**How to complete this task:** Quote the entries below from the line with "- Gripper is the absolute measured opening" through the line with "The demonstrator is", both ends included, and only those lines.

Items from a dataset
*** Block opens ***

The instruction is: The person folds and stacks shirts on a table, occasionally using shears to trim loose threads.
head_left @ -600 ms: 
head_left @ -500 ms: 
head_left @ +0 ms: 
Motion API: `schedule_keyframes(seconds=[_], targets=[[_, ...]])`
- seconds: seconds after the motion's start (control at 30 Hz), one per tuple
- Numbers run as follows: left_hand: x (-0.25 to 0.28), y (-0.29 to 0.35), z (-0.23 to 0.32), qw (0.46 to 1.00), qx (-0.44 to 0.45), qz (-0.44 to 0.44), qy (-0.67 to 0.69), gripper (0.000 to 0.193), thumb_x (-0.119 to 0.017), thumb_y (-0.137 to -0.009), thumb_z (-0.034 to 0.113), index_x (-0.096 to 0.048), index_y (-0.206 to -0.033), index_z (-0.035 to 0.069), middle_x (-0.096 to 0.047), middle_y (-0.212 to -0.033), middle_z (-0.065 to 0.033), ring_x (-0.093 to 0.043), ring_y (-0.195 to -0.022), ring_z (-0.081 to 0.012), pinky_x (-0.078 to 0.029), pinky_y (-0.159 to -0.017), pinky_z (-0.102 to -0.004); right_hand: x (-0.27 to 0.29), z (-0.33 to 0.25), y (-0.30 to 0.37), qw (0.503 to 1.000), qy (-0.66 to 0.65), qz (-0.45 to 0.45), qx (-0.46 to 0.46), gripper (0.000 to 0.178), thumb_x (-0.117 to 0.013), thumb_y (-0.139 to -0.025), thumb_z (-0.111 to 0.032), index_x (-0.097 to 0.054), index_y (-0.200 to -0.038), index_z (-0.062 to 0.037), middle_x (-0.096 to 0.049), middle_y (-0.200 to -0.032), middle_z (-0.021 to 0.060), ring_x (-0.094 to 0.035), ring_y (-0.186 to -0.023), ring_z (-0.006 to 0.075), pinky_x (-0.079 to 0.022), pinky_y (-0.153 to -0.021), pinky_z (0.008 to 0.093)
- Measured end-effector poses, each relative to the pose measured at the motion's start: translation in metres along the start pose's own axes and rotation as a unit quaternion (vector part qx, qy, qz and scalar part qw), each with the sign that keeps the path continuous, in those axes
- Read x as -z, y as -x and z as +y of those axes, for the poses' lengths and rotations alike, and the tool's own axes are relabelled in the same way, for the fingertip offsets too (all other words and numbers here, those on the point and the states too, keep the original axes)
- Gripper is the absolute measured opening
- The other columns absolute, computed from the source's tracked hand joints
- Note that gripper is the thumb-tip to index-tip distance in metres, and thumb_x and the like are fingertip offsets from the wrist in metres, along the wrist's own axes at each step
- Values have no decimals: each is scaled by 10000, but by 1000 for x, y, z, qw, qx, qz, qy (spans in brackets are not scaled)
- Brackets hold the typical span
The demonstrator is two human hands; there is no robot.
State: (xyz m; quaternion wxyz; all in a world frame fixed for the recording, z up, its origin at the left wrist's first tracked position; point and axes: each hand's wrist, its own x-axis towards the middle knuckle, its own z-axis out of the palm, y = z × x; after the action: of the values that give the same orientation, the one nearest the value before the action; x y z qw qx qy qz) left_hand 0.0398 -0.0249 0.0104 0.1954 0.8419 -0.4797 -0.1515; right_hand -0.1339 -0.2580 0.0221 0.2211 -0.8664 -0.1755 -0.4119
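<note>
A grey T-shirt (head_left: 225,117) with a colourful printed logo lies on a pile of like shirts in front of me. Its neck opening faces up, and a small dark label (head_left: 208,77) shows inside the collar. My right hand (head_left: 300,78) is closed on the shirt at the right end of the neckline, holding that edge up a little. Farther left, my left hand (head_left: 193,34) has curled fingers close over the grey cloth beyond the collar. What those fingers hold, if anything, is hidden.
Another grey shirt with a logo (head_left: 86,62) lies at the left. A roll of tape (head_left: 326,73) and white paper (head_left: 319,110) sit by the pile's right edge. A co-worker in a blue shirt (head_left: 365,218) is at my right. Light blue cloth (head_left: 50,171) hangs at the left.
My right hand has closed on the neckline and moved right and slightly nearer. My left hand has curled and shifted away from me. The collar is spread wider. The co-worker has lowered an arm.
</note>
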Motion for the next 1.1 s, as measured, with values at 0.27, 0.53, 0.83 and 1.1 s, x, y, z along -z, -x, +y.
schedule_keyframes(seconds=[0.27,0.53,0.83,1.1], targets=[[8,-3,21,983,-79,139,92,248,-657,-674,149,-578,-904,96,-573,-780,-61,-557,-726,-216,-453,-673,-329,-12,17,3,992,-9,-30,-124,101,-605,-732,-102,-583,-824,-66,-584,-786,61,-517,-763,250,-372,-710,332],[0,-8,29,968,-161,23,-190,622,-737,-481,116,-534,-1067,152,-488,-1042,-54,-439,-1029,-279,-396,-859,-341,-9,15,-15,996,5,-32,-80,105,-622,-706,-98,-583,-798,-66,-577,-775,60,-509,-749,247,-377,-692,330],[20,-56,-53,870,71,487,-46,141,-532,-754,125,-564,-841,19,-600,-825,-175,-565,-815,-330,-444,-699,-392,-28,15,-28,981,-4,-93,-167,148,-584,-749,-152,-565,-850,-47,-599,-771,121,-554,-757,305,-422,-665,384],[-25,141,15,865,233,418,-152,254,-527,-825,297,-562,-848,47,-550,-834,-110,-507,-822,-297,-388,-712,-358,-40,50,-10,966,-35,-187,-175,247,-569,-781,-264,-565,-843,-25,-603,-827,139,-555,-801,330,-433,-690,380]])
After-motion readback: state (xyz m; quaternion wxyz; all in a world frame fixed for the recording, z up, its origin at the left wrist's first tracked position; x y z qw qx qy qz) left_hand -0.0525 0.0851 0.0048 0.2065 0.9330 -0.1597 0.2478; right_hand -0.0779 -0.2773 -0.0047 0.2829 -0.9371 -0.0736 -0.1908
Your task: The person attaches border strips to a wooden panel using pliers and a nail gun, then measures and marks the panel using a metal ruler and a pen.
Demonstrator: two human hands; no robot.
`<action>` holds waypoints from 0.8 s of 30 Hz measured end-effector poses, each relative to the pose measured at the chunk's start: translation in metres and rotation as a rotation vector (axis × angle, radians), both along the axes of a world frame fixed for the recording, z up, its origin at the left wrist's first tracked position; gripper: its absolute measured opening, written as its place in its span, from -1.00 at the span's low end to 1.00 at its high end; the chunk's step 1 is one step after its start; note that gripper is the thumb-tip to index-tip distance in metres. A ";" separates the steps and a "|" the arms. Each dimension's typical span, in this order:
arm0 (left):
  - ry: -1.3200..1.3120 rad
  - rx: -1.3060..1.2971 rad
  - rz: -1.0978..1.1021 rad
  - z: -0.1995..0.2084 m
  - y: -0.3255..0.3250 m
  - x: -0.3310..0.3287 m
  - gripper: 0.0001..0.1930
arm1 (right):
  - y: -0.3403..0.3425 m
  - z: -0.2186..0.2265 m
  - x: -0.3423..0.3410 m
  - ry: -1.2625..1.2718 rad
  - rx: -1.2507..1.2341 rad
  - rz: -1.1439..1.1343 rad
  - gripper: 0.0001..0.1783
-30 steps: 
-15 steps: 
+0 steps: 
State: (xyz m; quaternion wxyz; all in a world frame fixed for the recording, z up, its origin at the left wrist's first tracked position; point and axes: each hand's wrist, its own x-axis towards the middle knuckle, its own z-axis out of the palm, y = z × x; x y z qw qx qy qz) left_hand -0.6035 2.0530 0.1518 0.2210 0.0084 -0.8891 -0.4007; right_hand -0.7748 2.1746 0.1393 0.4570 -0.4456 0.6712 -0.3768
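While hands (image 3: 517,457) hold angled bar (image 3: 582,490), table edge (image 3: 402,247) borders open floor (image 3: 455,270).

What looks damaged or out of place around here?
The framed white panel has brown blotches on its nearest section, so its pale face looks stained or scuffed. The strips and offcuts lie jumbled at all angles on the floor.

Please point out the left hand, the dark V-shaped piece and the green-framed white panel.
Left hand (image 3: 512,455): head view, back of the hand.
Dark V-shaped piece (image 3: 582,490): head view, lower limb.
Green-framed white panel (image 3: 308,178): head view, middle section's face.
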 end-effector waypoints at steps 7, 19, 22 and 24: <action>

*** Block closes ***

**Result for this task:**
- Gripper is the absolute measured opening
- The other columns absolute, computed from the source's tracked hand joints
- Note that gripper is the thumb-tip to index-tip distance in metres, and thumb_x and the like are fingertip offsets from the wrist in metres, along the wrist's own axes at each step
- Values have no decimals: each is scaled by 10000, but by 1000 for x, y, z, qw, qx, qz, qy (spans in brackets are not scaled)
- Brackets hold the typical span
The demonstrator is two human hands; there is no robot.

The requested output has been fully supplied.